What you have to do
Please print the whole listing again, exactly as shown.

The data section start

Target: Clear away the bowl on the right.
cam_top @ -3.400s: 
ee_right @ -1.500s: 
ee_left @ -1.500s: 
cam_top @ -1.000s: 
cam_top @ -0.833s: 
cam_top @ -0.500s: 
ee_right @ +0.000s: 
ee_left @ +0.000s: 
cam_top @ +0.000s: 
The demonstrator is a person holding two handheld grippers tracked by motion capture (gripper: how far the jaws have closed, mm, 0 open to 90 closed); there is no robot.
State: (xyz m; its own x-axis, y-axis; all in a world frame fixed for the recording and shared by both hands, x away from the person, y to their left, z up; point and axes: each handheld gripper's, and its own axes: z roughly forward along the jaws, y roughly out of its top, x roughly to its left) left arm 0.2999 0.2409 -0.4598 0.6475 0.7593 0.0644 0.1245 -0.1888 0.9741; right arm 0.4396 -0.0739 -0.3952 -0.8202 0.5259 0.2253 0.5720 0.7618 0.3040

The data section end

Your response
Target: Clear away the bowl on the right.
cam_top @ -3.400s: 
ee_right @ -1.500s: 
ee_left @ -1.500s: 
cam_top @ -1.000s: 
cam_top @ -0.833s: 
cam_top @ -0.500s: 
ee_right @ +0.000s: 
ee_left @ +0.000s: 
cam_top @ +0.000s: 
The demonstrator is a person holding two handheld grippers tracked by motion capture (gripper: how far the jaws have closed, mm, 0 open to 90 closed); there is no robot.
State: (xyz m; its own x-axis, y-axis; all in a world frame fixed for the recording and shared by both hands, x away from the person, y to their left, z up; point and axes: each handheld gripper's, and its own axes: z roughly forward along the jaws, y roughly out of its top, x roughly to its left) left arm 0.2999 0.2409 -0.4598 0.6475 0.7593 0.0644 0.1245 -0.1888 0.9741; right arm 0.4396 -0.0739 -0.3952 -0.8202 0.5259 0.2253 0.5720 0.7618 0.3040

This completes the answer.